What the task requires:
Set out exactly every line of the entries below, starting at the line that holds "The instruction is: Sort" and stopping after the line that holds "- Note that".

BEGIN Source records

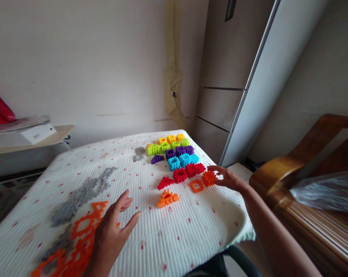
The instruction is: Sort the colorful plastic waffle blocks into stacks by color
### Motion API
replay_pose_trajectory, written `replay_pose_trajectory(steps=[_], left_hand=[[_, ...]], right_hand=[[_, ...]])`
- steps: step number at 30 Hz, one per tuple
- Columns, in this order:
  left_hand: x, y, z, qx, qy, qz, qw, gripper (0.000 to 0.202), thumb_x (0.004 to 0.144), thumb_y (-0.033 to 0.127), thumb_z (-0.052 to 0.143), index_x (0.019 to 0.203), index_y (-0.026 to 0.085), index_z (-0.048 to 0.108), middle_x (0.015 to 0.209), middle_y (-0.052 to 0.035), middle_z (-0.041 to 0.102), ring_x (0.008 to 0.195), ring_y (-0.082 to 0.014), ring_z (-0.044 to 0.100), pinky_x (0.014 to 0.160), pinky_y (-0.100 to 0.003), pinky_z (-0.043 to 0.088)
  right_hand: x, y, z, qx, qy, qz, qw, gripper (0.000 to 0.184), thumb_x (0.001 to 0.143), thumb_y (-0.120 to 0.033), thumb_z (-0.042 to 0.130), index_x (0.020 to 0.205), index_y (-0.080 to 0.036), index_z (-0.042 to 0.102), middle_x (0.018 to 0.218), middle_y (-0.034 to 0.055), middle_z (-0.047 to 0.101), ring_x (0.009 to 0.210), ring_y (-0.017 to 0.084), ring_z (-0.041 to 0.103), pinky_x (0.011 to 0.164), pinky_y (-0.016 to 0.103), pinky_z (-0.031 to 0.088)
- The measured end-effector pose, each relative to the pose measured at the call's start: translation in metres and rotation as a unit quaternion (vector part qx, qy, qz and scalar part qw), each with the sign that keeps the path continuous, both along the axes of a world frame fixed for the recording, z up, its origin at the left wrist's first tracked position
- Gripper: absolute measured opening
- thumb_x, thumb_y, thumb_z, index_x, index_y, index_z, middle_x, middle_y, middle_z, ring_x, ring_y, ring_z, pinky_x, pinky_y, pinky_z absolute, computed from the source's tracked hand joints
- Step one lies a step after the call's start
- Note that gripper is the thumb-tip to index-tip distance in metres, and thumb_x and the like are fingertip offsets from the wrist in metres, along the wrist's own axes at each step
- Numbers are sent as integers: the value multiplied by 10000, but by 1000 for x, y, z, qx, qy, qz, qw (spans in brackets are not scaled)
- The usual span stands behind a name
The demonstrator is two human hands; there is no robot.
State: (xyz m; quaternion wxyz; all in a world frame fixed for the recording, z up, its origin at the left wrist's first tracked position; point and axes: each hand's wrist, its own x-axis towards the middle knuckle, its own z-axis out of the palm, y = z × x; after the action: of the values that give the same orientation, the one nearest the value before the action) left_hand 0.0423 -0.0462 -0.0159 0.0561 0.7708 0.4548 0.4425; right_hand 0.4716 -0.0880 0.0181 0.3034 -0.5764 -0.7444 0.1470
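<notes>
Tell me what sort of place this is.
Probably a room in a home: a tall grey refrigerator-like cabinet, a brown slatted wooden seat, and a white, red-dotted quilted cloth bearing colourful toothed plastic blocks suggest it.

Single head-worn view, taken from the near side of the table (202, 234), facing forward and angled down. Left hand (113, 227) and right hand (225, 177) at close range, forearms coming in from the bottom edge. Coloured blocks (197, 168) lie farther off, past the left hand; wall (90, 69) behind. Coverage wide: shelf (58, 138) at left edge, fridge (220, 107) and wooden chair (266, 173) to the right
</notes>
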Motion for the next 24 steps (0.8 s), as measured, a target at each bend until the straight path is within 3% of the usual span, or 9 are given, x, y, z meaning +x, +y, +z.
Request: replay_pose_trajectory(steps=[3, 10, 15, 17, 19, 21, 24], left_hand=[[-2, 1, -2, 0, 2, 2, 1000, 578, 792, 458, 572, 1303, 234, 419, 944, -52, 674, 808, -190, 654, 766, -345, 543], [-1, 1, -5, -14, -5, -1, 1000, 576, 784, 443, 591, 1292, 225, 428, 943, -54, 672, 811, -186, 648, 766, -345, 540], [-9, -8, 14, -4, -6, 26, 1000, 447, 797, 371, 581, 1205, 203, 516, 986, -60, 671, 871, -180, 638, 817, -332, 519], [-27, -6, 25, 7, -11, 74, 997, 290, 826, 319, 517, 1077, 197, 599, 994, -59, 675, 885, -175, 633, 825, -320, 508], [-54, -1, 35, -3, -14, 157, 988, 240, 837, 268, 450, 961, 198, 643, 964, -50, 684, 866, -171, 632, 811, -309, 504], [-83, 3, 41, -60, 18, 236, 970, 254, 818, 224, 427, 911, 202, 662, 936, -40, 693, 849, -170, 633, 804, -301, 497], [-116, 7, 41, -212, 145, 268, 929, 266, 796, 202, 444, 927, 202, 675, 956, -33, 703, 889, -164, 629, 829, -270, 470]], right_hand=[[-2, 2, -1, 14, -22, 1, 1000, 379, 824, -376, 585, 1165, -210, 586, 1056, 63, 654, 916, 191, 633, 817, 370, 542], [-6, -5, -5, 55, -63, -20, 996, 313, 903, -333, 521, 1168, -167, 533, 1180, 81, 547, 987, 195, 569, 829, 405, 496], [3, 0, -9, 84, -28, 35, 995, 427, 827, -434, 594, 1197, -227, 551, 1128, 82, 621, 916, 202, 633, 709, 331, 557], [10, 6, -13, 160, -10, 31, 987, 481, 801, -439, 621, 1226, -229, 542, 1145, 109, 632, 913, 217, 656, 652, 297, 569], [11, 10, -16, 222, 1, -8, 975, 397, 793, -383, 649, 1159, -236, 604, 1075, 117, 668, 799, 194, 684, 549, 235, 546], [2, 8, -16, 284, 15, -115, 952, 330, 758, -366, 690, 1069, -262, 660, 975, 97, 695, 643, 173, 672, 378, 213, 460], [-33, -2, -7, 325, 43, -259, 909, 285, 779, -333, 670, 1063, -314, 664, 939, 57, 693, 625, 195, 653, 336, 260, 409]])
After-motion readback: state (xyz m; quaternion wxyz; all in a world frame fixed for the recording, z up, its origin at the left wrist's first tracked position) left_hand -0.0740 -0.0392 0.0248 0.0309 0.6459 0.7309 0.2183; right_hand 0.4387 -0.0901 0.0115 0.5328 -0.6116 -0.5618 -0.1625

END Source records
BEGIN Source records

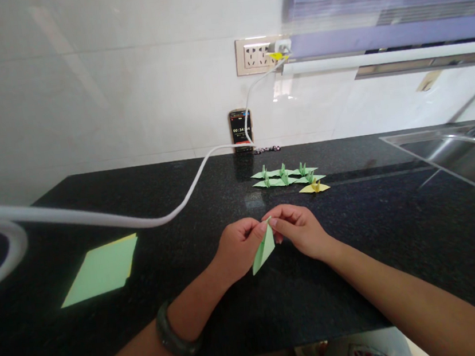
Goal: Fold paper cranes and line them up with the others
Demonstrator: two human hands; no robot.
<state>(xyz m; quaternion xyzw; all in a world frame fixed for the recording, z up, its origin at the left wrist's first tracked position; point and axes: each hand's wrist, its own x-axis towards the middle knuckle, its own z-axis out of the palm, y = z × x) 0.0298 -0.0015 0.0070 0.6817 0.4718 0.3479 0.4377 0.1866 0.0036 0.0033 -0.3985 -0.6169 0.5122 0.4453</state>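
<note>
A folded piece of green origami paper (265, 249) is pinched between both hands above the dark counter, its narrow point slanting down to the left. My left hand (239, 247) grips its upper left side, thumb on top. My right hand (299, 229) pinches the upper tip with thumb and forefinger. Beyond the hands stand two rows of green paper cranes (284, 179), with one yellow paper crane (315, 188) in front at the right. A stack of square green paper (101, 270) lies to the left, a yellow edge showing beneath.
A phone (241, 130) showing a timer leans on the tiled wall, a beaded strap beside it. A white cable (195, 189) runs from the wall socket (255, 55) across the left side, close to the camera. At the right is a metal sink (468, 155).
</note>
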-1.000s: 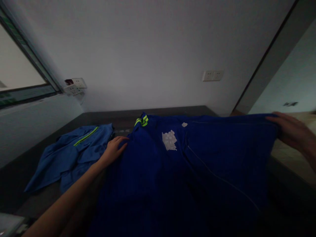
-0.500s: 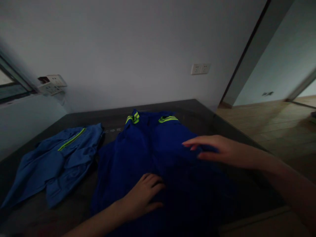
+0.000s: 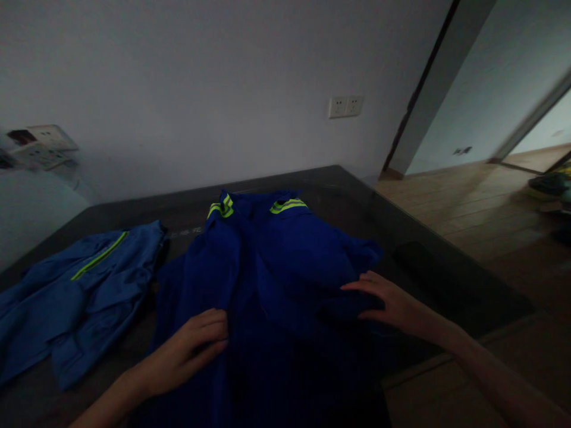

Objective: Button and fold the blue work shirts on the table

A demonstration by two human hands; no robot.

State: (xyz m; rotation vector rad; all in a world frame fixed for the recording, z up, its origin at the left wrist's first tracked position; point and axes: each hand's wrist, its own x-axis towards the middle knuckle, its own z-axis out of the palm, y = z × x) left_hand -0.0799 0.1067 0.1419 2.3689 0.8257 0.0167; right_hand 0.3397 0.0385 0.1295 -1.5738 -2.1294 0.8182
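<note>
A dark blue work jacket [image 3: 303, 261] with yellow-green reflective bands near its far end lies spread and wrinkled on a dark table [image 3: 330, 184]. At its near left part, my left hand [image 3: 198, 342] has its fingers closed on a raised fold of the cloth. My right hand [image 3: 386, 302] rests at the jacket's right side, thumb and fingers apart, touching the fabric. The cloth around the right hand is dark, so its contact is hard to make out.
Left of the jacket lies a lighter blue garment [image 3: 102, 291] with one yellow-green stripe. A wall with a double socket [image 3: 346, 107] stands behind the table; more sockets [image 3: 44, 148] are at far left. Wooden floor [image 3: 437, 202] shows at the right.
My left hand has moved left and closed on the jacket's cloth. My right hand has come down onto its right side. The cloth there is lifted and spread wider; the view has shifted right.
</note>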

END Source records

Solved exercise:
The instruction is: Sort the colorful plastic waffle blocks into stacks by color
### Motion API
replay_pose_trajectory, written `replay_pose_trajectory(steps=[_], left_hand=[[_, ...]], right_hand=[[_, ...]])`
- steps: step number at 30 Hz, one per tuple
- Columns, in this order:
  left_hand: x, y, z, qx, qy, qz, qw, gripper (0.000 to 0.202), thumb_x (0.004 to 0.144), thumb_y (-0.033 to 0.127), thumb_z (-0.052 to 0.143), index_x (0.019 to 0.203), index_y (-0.026 to 0.085), index_z (-0.048 to 0.108), middle_x (0.015 to 0.209), middle_y (-0.052 to 0.035), middle_z (-0.041 to 0.102), ring_x (0.008 to 0.195), ring_y (-0.082 to 0.014), ring_z (-0.044 to 0.100), pinky_x (0.014 to 0.160), pinky_y (-0.100 to 0.003), pinky_z (-0.043 to 0.088)
  right_hand: x, y, z, qx, qy, qz, qw, gripper (0.000 to 0.184), thumb_x (0.001 to 0.143), thumb_y (-0.120 to 0.033), thumb_z (-0.042 to 0.130), index_x (0.020 to 0.205), index_y (-0.080 to 0.036), index_z (-0.042 to 0.102), middle_x (0.018 to 0.218), middle_y (-0.034 to 0.055), middle_z (-0.047 to 0.101), ring_x (0.009 to 0.210), ring_y (-0.017 to 0.084), ring_z (-0.041 to 0.103), pinky_x (0.011 to 0.164), pinky_y (-0.016 to 0.103), pinky_z (-0.031 to 0.088)
- The measured end-effector pose, each relative to the pose measured at the call's start: translation in metres and rotation as a unit quaternion (vector part qx, qy, qz and scalar part qw), each with the sign that keeps the path continuous, both along the axes of a world frame fixed for the recording, z up, its origin at the left wrist's first tracked position
- Gripper: absolute measured opening
- thumb_x, thumb_y, thumb_z, index_x, index_y, index_z, middle_x, middle_y, middle_z, ring_x, ring_y, ring_z, pinky_x, pinky_y, pinky_z absolute, computed from the source's tracked hand joints
- Step one lies a step after the call's start
- Note that gripper is the thumb-tip to index-tip distance in metres, and thumb_x and the like are fingertip offsets from the wrist in metres, along the wrist's own axes at each step

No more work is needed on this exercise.